# transfert de fichier entre pc et mac



## issekha (22 Janvier 2011)

Bonjour, j'ai un pc (windows 7)de salon connecter a ma box (numericable) en ethernet, je viens d'acheter un mbp relier a cette même box en wifi. Je souhaite transferer des fichiers du pc au mac, est-ce que cela est possible?
j'ai activé l'option réseau domestique sur le pc ainsi que le partage de fichier sur le mac, mais bien qu'ils partagent la même connection internet, ils sont invisible l'un pour l'autre.
Merci d'avance pour vos réponses.


----------



## Etoile d'araignee (24 Janvier 2011)

tu auras certainement des réponses plus précises que la mienne, mais sûre que ça marche pas comme ça. 
Pas les mêmes systèmes d'exploitations, pas les mêmes formats d'encodage de disques durs...


----------



## Arlequin (24 Janvier 2011)

Etoile d'araignee a dit:


> tu auras certainement des réponses plus précises que la mienne, mais sûre que ça marche pas comme ça.
> Pas les mêmes systèmes d'exploitations, pas les mêmes formats d'encodage de disques durs...



mais si voyons, ça fonctionne ... et heureusement !!!!

m'enfin jeune fille ... 



issekha a dit:


> Bonjour, j'ai un pc (windows 7)de salon connecter a ma box (numericable) en ethernet, je viens d'acheter un mbp relier a cette même box en wifi.
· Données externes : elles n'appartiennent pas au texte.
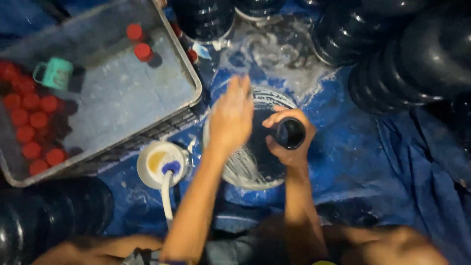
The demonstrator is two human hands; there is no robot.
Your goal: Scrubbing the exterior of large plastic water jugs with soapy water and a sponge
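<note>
My right hand [288,149] grips the round neck of a black container [290,132], its open mouth facing up at me. The container rests in a round basin [235,172] with soapy foam on a blue tarp. Just to the left, my left hand [231,117] hovers blurred over the basin's left side, fingers stretched out flat and wet with foam, nothing visible in it. The container's body under the hands is dark and hard to make out.
A grey tray [147,93] at upper left holds several red caps [30,120] and a teal mug [55,72]. A small white bowl [158,164] with yellow liquid and a white-handled tool sits beside the basin. Black containers [407,59] pile up at top right and bottom left.
</note>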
Je souhaite transferer des fichiers du pc au mac, est-ce que cela est possible?
> j'ai activé l'option réseau domestique sur le pc ainsi que le partage de fichier sur le mac, mais bien qu'ils partagent la même connection internet, ils sont invisible l'un pour l'autre.
> Merci d'avance pour vos réponses.



Bienvenue à toi

commençons par un peu de lecture (clic)


----------



## Etoile d'araignee (24 Janvier 2011)

rhoooo, bin ça alors, si j'avais su ...moi qui me fais ièch avec des clé usb et tout et tout d'puis un moment :rose:
merci pour le lien sinon


----------



## Arlequin (24 Janvier 2011)

Etoile d'araignee a dit:


> rhoooo, bin ça alors, si j'avais su ...moi qui me fais ièch avec des clé usb et tout et tout d'puis un moment :rose:
> merci pour le lien sinon



comment dire ...

ouah _LA LOURDE_ hé 

hin hin hin :rateau:


----------